On Therapy and Shame

We are looking for a new behaviour interventionist.  I think I may have found one.  I am hopeful.

We are taking a break from ABA therapy.

I am incredibly thankful for the interventionists who have come and worked with Jake and our family over the past two years.  They have been professional and kind, respectful and wise, and have taught Jake and me so much.  Now we are ready to move on.

I want Jake to learn more in-moment strategies and skills.  I want to avoid tiring him out further and adding to his stress.  I want to see him actually apply some better behaviour skills, rather that learning them, practicing them, and then forgetting or refusing to use them.  My plan is to have someone come and work with us twice a week for a while, once during the day for a few hours and once during the evening.  I want them to integrate and join with us in whatever we are doing that day, and help us negotiate the trouble spots.  I want them to slow us down, so that we have an outsider voice breaking the tension.  I want them to work with Aiden, my husband, and me as much as with Jake, so that we are all learning together how to function better as a family.

I am hopeful.

Really, I want to better support Jake when he is struggling.  I want to slow down my reactions so that I can think clearly and see what is triggering him.  I want to be able to think about autism and what I know about how he works instead of getting frustrated about the behavior and never dealing with the root of the issue.

I want to model for Aiden how to be a friend to Jake.  I want to model for Jake how to relate to his brother and parents.

I read this amazing blog recently.  AMAZING.  I took so much out of it.  She writes about everything I feel and articulates situations I completely relate to.  Her big point, however, is that our medical culture and history treats mental health as something to be cured.  This is not always in the patient’s best interest, as truly, many mental health conditions can never be cured.  Rather, we focus on therapy as a way to deal with, cover up, and mask the underlying condition.

I think that therapy can be incredibly helpful.

We will most likely do more therapy in the future.

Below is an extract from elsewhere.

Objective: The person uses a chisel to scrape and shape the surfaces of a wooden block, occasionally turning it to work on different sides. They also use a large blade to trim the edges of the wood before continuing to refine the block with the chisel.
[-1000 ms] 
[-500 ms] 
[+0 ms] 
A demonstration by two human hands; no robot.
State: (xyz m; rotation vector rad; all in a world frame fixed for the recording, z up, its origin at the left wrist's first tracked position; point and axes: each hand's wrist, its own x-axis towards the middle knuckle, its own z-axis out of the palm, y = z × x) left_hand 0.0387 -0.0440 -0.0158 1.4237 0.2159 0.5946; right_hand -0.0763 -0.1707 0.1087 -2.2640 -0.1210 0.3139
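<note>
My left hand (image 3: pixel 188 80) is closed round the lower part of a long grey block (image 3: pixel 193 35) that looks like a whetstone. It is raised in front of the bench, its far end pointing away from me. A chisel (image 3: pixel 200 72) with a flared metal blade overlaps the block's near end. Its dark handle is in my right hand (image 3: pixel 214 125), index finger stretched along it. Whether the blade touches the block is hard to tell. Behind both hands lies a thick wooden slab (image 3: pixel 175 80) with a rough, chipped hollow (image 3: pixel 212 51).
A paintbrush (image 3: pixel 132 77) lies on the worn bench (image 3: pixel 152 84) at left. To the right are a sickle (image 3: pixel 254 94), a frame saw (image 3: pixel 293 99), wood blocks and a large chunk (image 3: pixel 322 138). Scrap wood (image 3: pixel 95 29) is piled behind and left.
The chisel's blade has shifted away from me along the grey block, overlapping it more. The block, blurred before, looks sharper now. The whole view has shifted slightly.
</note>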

However, I believe that therapy has to be done very, very carefully.  The goal of any intervention needs to be helping the person learn a skill that will make their quality of life better without demeaning or attacking their self-esteem or self-value.  Learning ways to communicate is so important.  Forcing children to repeat words that don’t empower them and leave them still unable to explain their intelligence does not help.

The adult autistic community has written much on this subject.  They have totally convinced me that one does not need to be verbal to be intelligent and one can be disabled and still be incredibly valuable in society.  However, when I encounter real life scenarios with other parents at a playground, for example, stigma, judgment, and ableism are prevalent in my town.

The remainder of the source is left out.